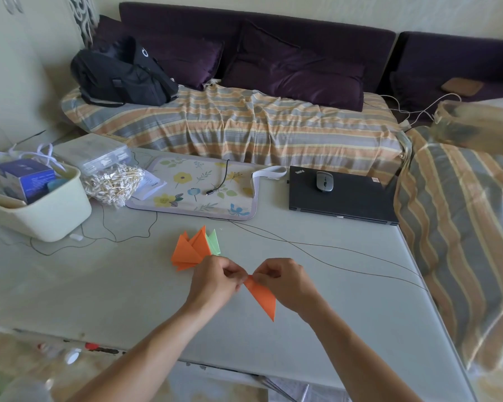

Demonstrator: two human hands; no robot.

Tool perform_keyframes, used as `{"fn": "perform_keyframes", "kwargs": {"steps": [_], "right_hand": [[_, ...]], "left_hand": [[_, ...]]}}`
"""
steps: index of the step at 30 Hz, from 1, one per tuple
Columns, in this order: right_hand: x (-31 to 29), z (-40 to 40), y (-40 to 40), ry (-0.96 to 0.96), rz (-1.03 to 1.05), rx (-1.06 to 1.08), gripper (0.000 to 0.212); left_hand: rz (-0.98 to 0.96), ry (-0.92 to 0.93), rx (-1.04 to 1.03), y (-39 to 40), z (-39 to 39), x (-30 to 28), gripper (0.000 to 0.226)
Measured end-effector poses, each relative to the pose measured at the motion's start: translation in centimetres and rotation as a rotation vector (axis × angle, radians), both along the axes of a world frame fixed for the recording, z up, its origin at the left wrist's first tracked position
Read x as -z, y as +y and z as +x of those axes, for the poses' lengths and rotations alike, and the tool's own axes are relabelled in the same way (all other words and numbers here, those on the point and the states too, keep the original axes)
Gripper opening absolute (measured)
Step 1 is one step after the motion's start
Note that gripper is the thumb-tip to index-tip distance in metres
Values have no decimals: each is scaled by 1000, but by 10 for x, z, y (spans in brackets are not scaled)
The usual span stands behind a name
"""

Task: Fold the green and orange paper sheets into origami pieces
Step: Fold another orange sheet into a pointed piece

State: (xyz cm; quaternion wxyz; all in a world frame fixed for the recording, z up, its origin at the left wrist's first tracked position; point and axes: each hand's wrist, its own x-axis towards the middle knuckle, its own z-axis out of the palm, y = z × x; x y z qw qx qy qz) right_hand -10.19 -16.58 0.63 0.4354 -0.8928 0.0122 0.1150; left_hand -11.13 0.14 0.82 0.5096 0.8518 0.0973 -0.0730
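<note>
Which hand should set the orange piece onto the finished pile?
Left, probably. The left hand sits right beside the pile of folded pieces; the right hand pinches the orange piece farther away.

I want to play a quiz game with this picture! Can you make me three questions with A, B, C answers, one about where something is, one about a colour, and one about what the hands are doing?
1. Where is the mouse?
A. On the laptop
B. In the bin
C. On the floral mat

2. What colour is the paper in the hands?
A. Green
B. Orange
C. Purple

3. What are the left hand and right hand doing?
A. Lying flat on the table
B. Typing
C. Both pinching the paper

Answers:
1. A, the mouse sits on the shut laptop's lid.
2. B, the folded piece between the hands is orange.
3. C, both hands' fingers curl onto the paper's top corner.
</note>
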Motion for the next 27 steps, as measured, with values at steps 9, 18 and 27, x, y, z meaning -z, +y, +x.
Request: {"fn": "perform_keyframes", "kwargs": {"steps": [9,18,27], "right_hand": [[1,0,8,-109,-49,-60,12],[0,5,0,-77,-28,42,11],[-1,3,0,-81,-37,-15,13]], "left_hand": [[79,19,6,-1,0,-1,15],[62,7,-45,-1,3,1,23],[87,-14,44,2,4,1,20]]}}
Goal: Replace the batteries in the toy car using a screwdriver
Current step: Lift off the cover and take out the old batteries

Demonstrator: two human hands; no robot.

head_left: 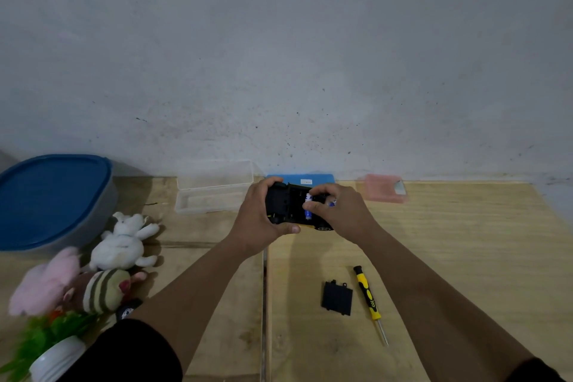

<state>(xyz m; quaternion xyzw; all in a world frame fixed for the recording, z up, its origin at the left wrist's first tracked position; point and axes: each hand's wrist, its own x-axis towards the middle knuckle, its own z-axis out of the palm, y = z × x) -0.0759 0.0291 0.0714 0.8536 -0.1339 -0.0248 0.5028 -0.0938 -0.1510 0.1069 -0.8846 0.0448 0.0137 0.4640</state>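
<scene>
The toy car (286, 205) is upside down, its black underside up and its battery bay uncovered. My left hand (259, 220) grips its left end, thumb along the near side. My right hand (336, 211) pinches a blue-and-white battery (308, 206) standing in the bay, and another battery end (332, 202) shows between its fingers. The black battery cover (337, 298) lies on the wooden table nearer to me. A yellow-and-black screwdriver (369, 299) lies just right of the cover, tip pointing toward me.
A clear plastic box (214, 192) and a blue case (300, 179) sit by the wall behind the car. A pink box (384, 187) is at the right. A blue-lidded tub (52, 198), plush toys (122, 242) and a potted plant (46, 344) crowd the left.
</scene>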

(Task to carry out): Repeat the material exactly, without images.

(Solved problem):
Demonstrator: two human hands; no robot.

Tool perform_keyframes, used as `{"fn": "perform_keyframes", "kwargs": {"steps": [_], "right_hand": [[_, ...]], "left_hand": [[_, ...]]}}`
"""
steps: index of the step at 30 Hz, from 1, one per tuple
Columns, in this order: right_hand: x (-31 to 29), z (-40 to 40), y (-40 to 40), ry (-0.96 to 0.96), rz (-1.03 to 1.05), rx (-1.06 to 1.08), gripper (0.000 to 0.212); left_hand: rz (-0.98 to 0.96), ry (-0.92 to 0.93), rx (-1.04 to 1.03), y (-39 to 40), z (-39 to 39), x (-30 to 28), gripper (0.000 to 0.226)
Measured end-effector poses, each relative to the pose measured at the motion's start: translation in centimetres and rotation as a rotation vector (axis × angle, radians), both along the axes of a world frame fixed for the recording, z up, its origin at the left wrist's first tracked position
Read x as -z, y as +y and z as +x of those axes, for the poses' lengths and rotations alike, and the tool's own axes are relabelled in the same way (all other words and numbers here, those on the point and the states too, keep the original axes)
Gripper opening absolute (measured)
Step 1 is one step after the motion's start
Note that gripper is the thumb-tip to index-tip distance in metres
Values have no decimals: each is scaled by 1000, but by 10 for x, z, y (spans in brackets are not scaled)
The usual span stands behind a name
"""

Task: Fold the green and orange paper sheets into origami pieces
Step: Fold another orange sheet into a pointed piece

State: (xyz cm; quaternion wxyz; all in a world frame fixed for the recording, z up, its origin at the left wrist's first tracked position; point and axes: each hand's wrist, its own x-axis towards the middle knuckle, its own z-axis out of the palm, y = z × x; x y z qw qx qy qz) right_hand -10.19 -16.58 0.63 0.4354 -0.8928 0.0122 0.1150; left_hand -11.13 0.14 0.82 0.5096 0.8518 0.0973 -0.0730
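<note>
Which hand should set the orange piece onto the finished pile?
Left, probably. The left hand sits right beside the pile of folded pieces; the right hand pinches the orange piece farther away.

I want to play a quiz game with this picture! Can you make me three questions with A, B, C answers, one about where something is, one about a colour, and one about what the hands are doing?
1. Where is the mouse?
A. On the laptop
B. In the bin
C. On the floral mat

2. What colour is the paper in the hands?
A. Green
B. Orange
C. Purple

3. What are the left hand and right hand doing?
A. Lying flat on the table
B. Typing
C. Both pinching the paper

Answers:
1. A, the mouse sits on the shut laptop's lid.
2. B, the folded piece between the hands is orange.
3. C, both hands' fingers curl onto the paper's top corner.
</note>
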Motion for the next 27 steps, as measured, with values at steps 9, 18 and 27, x, y, z meaning -z, +y, +x.
Request: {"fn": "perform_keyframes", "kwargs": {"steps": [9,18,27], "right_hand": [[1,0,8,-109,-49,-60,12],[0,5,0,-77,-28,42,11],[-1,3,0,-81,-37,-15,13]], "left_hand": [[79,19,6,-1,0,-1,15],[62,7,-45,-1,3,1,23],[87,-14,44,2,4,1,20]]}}
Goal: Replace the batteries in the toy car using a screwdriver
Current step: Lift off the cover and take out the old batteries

Demonstrator: two human hands; no robot.

head_left: 

<state>(xyz m; quaternion xyzw; all in a world frame fixed for the recording, z up, its origin at the left wrist's first tracked position; point and axes: each hand's wrist, its own x-axis towards the middle knuckle, its own z-axis out of the palm, y = z × x) -0.0759 0.0291 0.0714 0.8536 -0.1339 -0.0248 0.5028 -0.0938 -0.1510 0.1069 -0.8846 0.0448 0.0137 0.4640</state>
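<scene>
The toy car (286, 205) is upside down, its black underside up and its battery bay uncovered. My left hand (259, 220) grips its left end, thumb along the near side. My right hand (336, 211) pinches a blue-and-white battery (308, 206) standing in the bay, and another battery end (332, 202) shows between its fingers. The black battery cover (337, 298) lies on the wooden table nearer to me. A yellow-and-black screwdriver (369, 299) lies just right of the cover, tip pointing toward me.
A clear plastic box (214, 192) and a blue case (300, 179) sit by the wall behind the car. A pink box (384, 187) is at the right. A blue-lidded tub (52, 198), plush toys (122, 242) and a potted plant (46, 344) crowd the left.
</scene>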

This concludes the answer.